Life is a journey, not a destination; we can only make it alone as much as we can be helped along the way by strangers as well as family and friends. But those encounters may be dangerous and we must be wary. Thus, although the Augustinian trip from sin to salvation is an interior journey, it can enjoy the assist of the external and turn into an uplifting tale of recovery helped along enormously by the rough but serene landscape of America. The jagged interruptions of Cheryl’s misery memoir with montages of memory and reminiscences never deflect from the uplifting tale of grit and determination, of self-healing resurrection. The narrative transition between the two worlds relying upon visual analogies works, but not the portrait of horror of the early years and the period after her mother’s death. As snippets of memory to inform the viewer, yes, but insufficient to identify with the experience.

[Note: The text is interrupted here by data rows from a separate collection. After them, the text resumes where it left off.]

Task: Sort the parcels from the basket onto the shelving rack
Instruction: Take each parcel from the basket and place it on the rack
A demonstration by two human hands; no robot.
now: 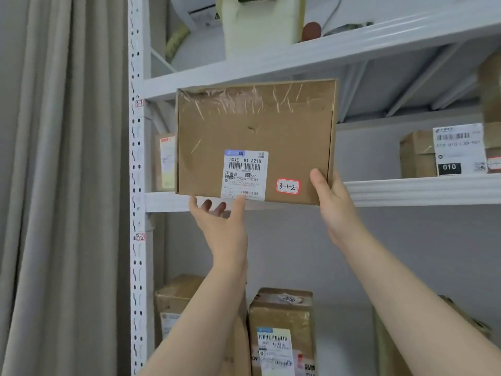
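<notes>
- Holding flat brown cardboard parcel [254, 123] upright at white metal shelf [420, 189] front edge, left end.
- Pinching bottom edge with left hand [219, 221]; gripping lower right corner with right hand [333, 194].
- Lift clear of edge, push in squarely.

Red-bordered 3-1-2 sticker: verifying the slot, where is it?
Head view: sticker at lower right of the brown cardboard parcel, between its white shipping label and the right hand.

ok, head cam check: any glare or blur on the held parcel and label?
Head view: even, soft lighting; glare streaks on the clear tape across the top of the flat brown cardboard parcel; its white shipping label has readable large print, soft fine print; far-right frame edge is blurred.
</notes>
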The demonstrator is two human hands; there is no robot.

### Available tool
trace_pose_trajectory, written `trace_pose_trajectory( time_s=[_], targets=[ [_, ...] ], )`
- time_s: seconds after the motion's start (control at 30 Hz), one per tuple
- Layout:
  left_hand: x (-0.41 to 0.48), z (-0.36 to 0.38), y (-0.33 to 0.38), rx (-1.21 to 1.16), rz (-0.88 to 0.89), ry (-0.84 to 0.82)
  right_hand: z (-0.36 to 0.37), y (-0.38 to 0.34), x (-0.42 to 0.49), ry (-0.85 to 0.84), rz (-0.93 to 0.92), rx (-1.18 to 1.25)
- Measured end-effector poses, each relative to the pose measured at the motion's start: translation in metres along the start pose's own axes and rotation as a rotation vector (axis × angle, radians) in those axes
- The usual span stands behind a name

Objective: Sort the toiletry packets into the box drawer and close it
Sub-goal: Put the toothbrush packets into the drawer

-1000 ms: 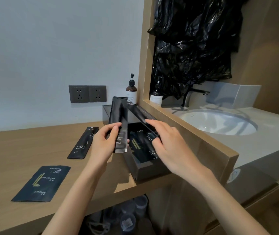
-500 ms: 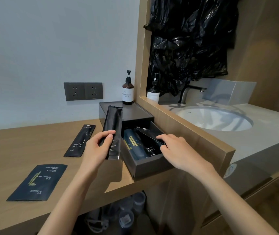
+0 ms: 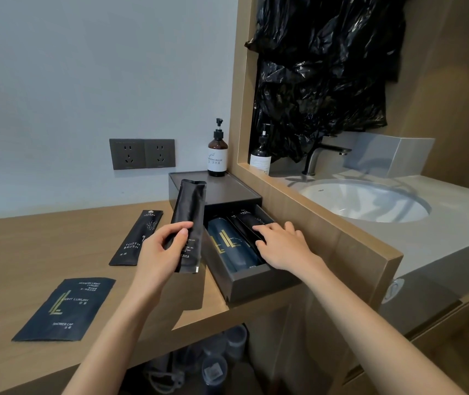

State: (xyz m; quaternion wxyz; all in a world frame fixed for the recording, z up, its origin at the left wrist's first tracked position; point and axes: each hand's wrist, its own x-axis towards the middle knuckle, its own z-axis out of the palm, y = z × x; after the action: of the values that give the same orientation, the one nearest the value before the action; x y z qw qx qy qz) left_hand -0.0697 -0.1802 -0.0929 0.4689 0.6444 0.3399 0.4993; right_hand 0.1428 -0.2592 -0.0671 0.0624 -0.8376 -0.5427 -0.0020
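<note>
A dark grey box (image 3: pixel 229 189) stands on the wooden counter with its drawer (image 3: pixel 256 286) pulled out toward me. Inside lie navy packets (image 3: pixel 229 243) and a long black packet (image 3: pixel 251 223). My right hand (image 3: pixel 280 245) rests flat on that black packet inside the drawer, fingers spread. My left hand (image 3: pixel 160 249) grips another long black packet (image 3: pixel 189 215), tilted upright just left of the drawer. A toothbrush packet (image 3: pixel 137 238) and a navy shower cap packet (image 3: pixel 66 307) lie on the counter to the left.
A brown pump bottle (image 3: pixel 217 155) stands on the box's top at the back. Wall sockets (image 3: pixel 142 153) sit behind the counter (image 3: pixel 28 246). A mirror frame (image 3: pixel 327 232) borders the drawer's right side, reflecting a sink. Cups stand on the shelf below (image 3: pixel 221 357).
My right hand lowered its black packet from above the box down into the drawer and now presses on it. My left hand dropped slightly with its packet.
</note>
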Motion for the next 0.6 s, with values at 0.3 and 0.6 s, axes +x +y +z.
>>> trace_pose_trajectory(
  time_s=[0.3,0.6],
  targets=[
    [0.000,0.000,0.002,-0.002,0.002,-0.009,-0.006,-0.004,0.007,0.001,-0.015,-0.216],
    [-0.002,-0.005,0.002,0.015,-0.025,0.003,-0.007,0.002,0.017,0.003,-0.141,-0.169]
  ],
)
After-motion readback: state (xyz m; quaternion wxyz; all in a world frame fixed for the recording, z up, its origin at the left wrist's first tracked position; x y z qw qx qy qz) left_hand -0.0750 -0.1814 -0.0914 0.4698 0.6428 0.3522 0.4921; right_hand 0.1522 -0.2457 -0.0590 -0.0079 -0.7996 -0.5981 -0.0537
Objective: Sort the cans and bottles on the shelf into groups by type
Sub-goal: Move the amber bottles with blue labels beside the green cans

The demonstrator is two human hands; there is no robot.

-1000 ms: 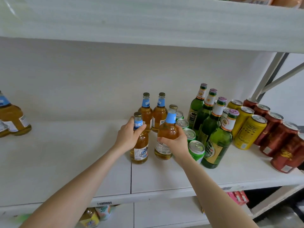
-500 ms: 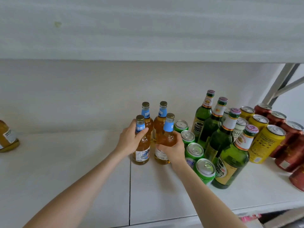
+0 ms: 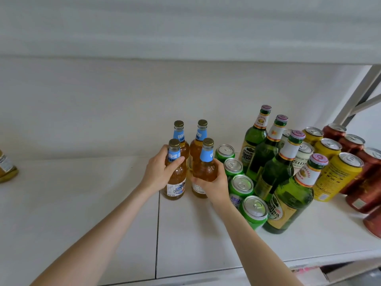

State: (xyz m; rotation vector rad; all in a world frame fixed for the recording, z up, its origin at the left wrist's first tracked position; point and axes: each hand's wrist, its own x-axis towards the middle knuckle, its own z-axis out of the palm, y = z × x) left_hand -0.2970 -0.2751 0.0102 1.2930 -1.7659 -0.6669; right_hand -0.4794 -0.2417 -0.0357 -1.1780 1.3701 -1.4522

Hence the guiding quotes from America’s classic and contemporary writers that Cheryl Stayer as an aspiring writer inscribes along her journey. Ralph Waldo Emerson taught her that progress is an unfolding. Two roads may diverge in a wood for Robert Frost, but you can retrace your steps and take another route. As Emily Dickenson wrote, “The soul should always stand ajar, ready to welcome the ecstatic experience.” Cheryl is a woman of today struggling with yesterday as she moves towards tomorrow and thus as much of a feminist as Adrienne Rich. Even James Michener, whose writing she dissed even though loved by her mother as they attended college together, has some redeeming qualities. Though he pushed encounters with people for experience rather than the solace of a lonely journey, he, after all, also loved the swirl and flight that words provide as they struggle with human emotions.

This film is a spring comedy, not a summer romance. The film is about self-transformation, not a transformation of society. That society always remains the same. That does not mean that it does not have its faults and is immune to criticism. The film, after all, is a reveal-all movie. But any miserable existence in that society can be replaced by a happier one. But akin to a summer romance, that society resists change and transcendental transformation. But instead of confronting it head on as Stephen Hawking and, much more so, Alan Turing do, escape and reflection in rather than of an idyllic world, an immersion rather than a search for one, can provide an answer. But for all three, life is life when it is lived in reflection.